# I need a new furnace for a crawl space



## HDZ06 (Mar 23, 2010)

Hello everybody this is my first post here. I'm a big DIY type guy and will have plenty of help from a professional plummer/electrician friend who has installed many furnaces and ac units. I have an old 20 year old gas furnace right now in my closet with the plenum down in the craw space with flexible hoses. I hate the furnace being in my bedroom closet. I was told I can put a new one in my craw and hang it from my floor joices. I have a decent size craw. My craw is roughly 40 inch's from the floor to the bottom of the joices. The craw has pea gravel thru out and a sump pump installed. Would anyone here have suggestions on what type/brand to buy. My home is a one floor with about 1200 sq ft. I have been reading up a lot on the high efffiency multi position type ( condensing gas furnace) ? That would let me vent the gases out the side of the foundation block using pvc pipe. I'm pretty sure a 60,000 btu would do the job but I could be wrong. I have 8 total vents in the home with cold air returns in the center hallway wall top and bottom. I'm in Ohio.Thanks in advance.


----------



## yuri (Nov 29, 2008)

You need to do a heat loss calculation to get the right size:Load Calculator
Personally I hate crawlspace furnaces. Difficult to service and the extra moisture in crawlspaces tends to shorten the life of circuit boards and other furnace components. It is your choice but you may regret crawling around there in the middle of the night when it fails. Most brands are good as long as they are installed properly. Not everyone makes a "multiposition" furnace which is what you need when you want to use it horizontally in a crawlspace or upside down (counterflow) as you have now. Most furnaces are called "upflow" but you can get multiposition if you do the research. If it gets cold enough down there you can have problems with the condensate from it freezing so the space should be insulated.


----------



## HDZ06 (Mar 23, 2010)

I don't mind getting under the crawl to service the unit . The benefits of not having it in my bedroom closet beside my bed would out way the bad of having it in he crawl. My old cheapy 20 year old furnace has never needed anything other then the orifices changed and filter change. So I would hope I would have the same luck with newer technology non pilot light type furnace. Rudd makes UGPH series a standard 80% that is for a crawl space and it sounds like a very well built unit . I found a Hamilton also for the same application.


----------



## beenthere (Oct 11, 2008)

Might want to check the install instructions first. I think you still need a power vent to sidewall vent that UGPH furnace.

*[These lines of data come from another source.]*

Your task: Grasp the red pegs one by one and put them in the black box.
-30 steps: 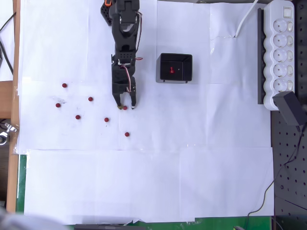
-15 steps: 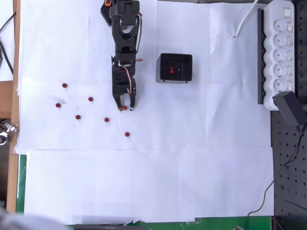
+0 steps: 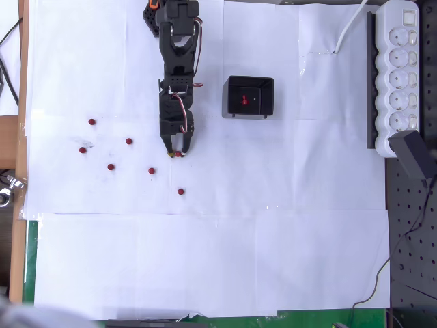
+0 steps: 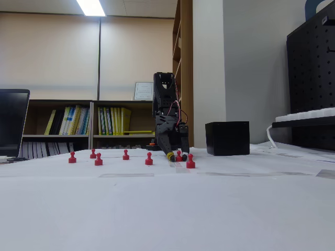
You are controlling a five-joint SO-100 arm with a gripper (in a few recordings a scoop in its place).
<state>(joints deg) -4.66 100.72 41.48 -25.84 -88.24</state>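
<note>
From above, the loose red pegs (image 3: 91, 121) lie scattered over the white paper (image 3: 205, 260) on the left half of the table: one at the far left edge of the group, another (image 3: 82, 149) just below it, then one (image 3: 110, 167) lower still, one (image 3: 128, 141) further right, one (image 3: 151, 171) near the arm, and one (image 3: 180, 192) lowest of all. In the fixed view they stand upright in a loose row (image 4: 98, 159) on the sheet.

Right of that scatter the black arm (image 3: 176, 68) reaches down from the top edge. Its gripper (image 3: 177, 153) sits low on the paper with the fingers drawn in close around a seventh peg (image 3: 178, 154); in the fixed view that peg (image 4: 179, 155) sits between the fingertips at table level.

Further right, well apart from the gripper, the black box (image 3: 250, 96) rests on the paper with one red peg (image 3: 244, 100) lying inside. At the far right a white power strip (image 3: 403, 68) runs along the edge.
</note>
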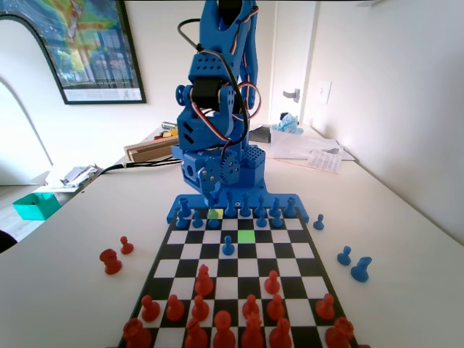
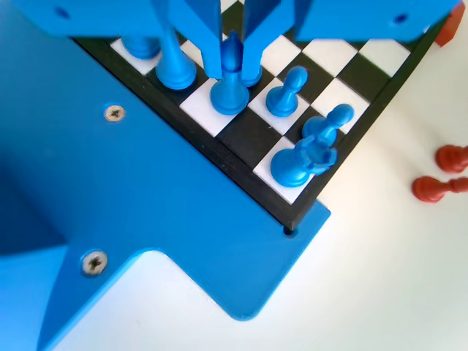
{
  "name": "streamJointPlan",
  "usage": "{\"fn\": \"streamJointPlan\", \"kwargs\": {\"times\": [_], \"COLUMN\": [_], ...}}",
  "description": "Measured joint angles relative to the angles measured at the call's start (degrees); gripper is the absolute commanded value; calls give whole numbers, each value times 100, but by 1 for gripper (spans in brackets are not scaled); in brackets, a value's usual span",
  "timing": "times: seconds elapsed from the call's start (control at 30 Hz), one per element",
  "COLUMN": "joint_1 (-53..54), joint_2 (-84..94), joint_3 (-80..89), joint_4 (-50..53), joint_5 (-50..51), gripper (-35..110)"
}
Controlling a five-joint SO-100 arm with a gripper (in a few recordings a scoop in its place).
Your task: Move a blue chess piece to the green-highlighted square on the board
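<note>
Your blue arm stands at the far end of the board point(image 1: 304, 270) in the fixed view, folded forward and down, with the gripper point(image 1: 215, 194) lowered right over the back rows of blue pieces. The upper arm is cut off by the top of that picture.

In the wrist view the gripper point(image 2: 232, 55) hangs from the top edge, its two jaws straddling the blue chess piece point(image 2: 229, 91), a slim one with a pointed top that stands upright on a white square in the back row. The jaws sit tight on both sides of its head. You can't tell for sure whether they actually pinch it or only bracket it; its base looks to be resting on the square.

In the fixed view that same piece is hard to pick out: it's mostly hidden behind the gripper tip, near the paler yellow-green square point(image 1: 214, 213).

The green-highlighted square point(image 1: 246, 235) lies further up the board toward the middle, nothing standing on it. A lone blue pawn point(image 1: 228, 246) sits just left of and below it in the fixed view.

Beside the held-between piece in the wrist view: a blue pawn point(image 2: 286, 93) and a blue rook point(image 2: 300, 161) at the corner. Two red pieces point(image 2: 442, 174) lie off the board at the right, partly cut off.
</note>
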Motion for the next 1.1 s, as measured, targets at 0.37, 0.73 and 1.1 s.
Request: {"fn": "streamJointPlan", "kwargs": {"times": [0.37, 0.73, 1.1], "joint_1": [123, 299, -316], "joint_2": [9, 88, 149], "joint_3": [-316, -1723, -3015], "joint_4": [1099, 2971, 3964], "joint_5": [-53, -9, 1424], "gripper": [2, 2, 2]}}
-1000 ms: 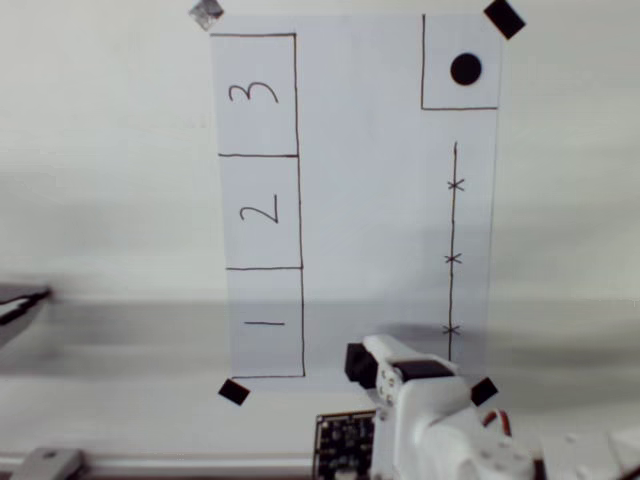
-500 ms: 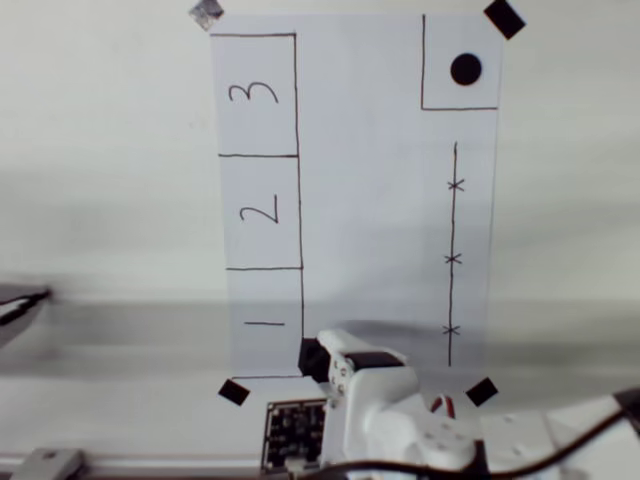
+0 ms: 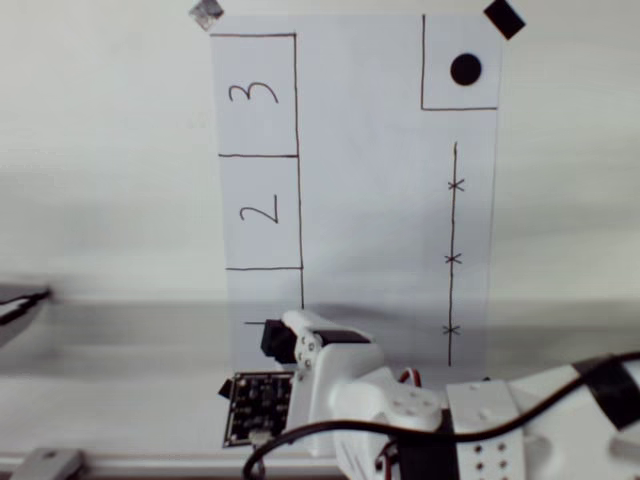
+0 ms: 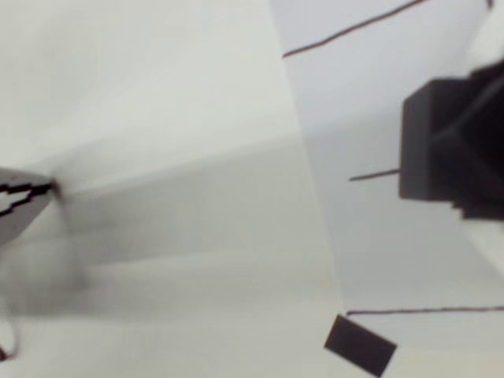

Good chance a 40,000 BTU 95% furnace would be all the large furnace you need for that small house.
A load calc will tell you for sure.

Sounds like a damp crawl. Tends to rust out furnaces.
How does your current return system come back to the furnace? How will you run it to the new furnace? Return duct in a unconditioned crawl MUST be sealed real well. or you'll have a big heating bill.


----------



## yuri (Nov 29, 2008)

Ruud is quite good and I have worked on lots of them. I would buy the one with spark ignition. Igniters can burn out and I like their spark ignition models. The rest are pretty good also.


----------



## HDZ06 (Mar 23, 2010)

beenthere said:


> Might want to check the install instructions first. I think you still need a power vent to sidewall vent that UGPH furnace.
> 
> Good chance a 40,000 BTU 95% furnace would be all the large furnace you need for that small house.
> A load calc will tell you for sure.
> ...


 It is open air right now at the furnace top opening and it is also hooked up to the hallway return ducts also. I was planning on hooking up the new one in the craw space directly at the return inlet vent that goes to my hallway way wall, top and bottom vents. I hope this makes sense ? I'am aware that i might need a blower to get the gasses to exit out the pvc pipe.


----------



## beenthere (Oct 11, 2008)

80% don't vent with PVC.
90%+ do. And you can't use a power vent on them.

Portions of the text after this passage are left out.